Task to carry out
Return the entire listing exactly, leaving nothing out.

Supplied data

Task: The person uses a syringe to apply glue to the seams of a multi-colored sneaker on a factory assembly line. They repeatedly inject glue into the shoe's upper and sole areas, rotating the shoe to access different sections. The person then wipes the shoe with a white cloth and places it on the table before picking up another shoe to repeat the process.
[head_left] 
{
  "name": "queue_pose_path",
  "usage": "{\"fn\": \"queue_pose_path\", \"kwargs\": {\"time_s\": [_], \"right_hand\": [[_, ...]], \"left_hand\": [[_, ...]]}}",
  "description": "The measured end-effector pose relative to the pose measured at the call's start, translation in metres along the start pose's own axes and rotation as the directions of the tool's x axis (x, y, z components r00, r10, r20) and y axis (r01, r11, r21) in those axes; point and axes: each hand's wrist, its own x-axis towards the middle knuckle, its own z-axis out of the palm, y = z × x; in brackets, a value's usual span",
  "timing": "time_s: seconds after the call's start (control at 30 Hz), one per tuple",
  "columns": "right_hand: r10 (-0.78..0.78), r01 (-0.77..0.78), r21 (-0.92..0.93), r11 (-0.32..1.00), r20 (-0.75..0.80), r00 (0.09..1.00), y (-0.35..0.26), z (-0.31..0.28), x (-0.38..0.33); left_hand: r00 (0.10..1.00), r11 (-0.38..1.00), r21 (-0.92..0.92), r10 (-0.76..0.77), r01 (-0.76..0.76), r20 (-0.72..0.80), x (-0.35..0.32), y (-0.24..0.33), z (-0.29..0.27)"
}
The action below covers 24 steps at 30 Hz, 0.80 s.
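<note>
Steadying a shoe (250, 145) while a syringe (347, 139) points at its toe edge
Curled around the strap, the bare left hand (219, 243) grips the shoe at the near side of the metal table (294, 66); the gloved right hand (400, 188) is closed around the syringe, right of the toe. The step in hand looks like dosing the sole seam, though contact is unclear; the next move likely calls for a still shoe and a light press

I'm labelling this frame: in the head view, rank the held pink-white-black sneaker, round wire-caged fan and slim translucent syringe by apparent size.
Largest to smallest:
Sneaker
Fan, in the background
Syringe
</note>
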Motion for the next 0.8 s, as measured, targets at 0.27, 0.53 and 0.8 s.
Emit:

Response for this exercise
Task: The person uses a syringe to apply glue to the seams of a multi-colored sneaker on a factory assembly line. They repeatedly inject glue into the shoe's upper and sole areas, rotating the shoe to access different sections. The person then wipes the shoe with a white cloth and places it on the table before picking up another shoe to repeat the process.
[head_left] 
{
  "name": "queue_pose_path",
  "usage": "{\"fn\": \"queue_pose_path\", \"kwargs\": {\"time_s\": [_], \"right_hand\": [[_, ...]], \"left_hand\": [[_, ...]]}}",
  "description": "The measured end-effector pose relative to the pose measured at the call's start, translation in metres along the start pose's own axes and rotation as the directions of the tool's x axis (x, y, z components r00, r10, r20) and y axis (r01, r11, r21) in those axes; point and axes: each hand's wrist, its own x-axis towards the middle knuckle, its own z-axis out of the palm, y = z × x; in brackets, a value's usual span",
  "timing": "time_s: seconds after the call's start (control at 30 Hz), one per tuple",
  "columns": "right_hand: r10 (-0.78..0.78), r01 (-0.77..0.78), r21 (-0.92..0.93), r11 (-0.32..1.00), r20 (-0.75..0.80), r00 (0.09..1.00), y (-0.35..0.26), z (-0.31..0.28), x (-0.38..0.33); left_hand: r00 (0.10..1.00), r11 (-0.38..1.00), r21 (-0.92..0.92), r10 (-0.76..0.77), r01 (-0.76..0.76), r20 (-0.72..0.80), x (-0.35..0.32), y (-0.24..0.33), z (-0.29..0.27)"
}
The action below covers 24 steps at 30 Hz, 0.80 s.
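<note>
Steadying a shoe (250, 145) while a syringe (347, 139) points at its toe edge
Curled around the strap, the bare left hand (219, 243) grips the shoe at the near side of the metal table (294, 66); the gloved right hand (400, 188) is closed around the syringe, right of the toe. The step in hand looks like dosing the sole seam, though contact is unclear; the next move likely calls for a still shoe and a light press

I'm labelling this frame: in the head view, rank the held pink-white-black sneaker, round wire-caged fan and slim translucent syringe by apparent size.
Largest to smallest:
Sneaker
Fan, in the background
Syringe
</note>
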Motion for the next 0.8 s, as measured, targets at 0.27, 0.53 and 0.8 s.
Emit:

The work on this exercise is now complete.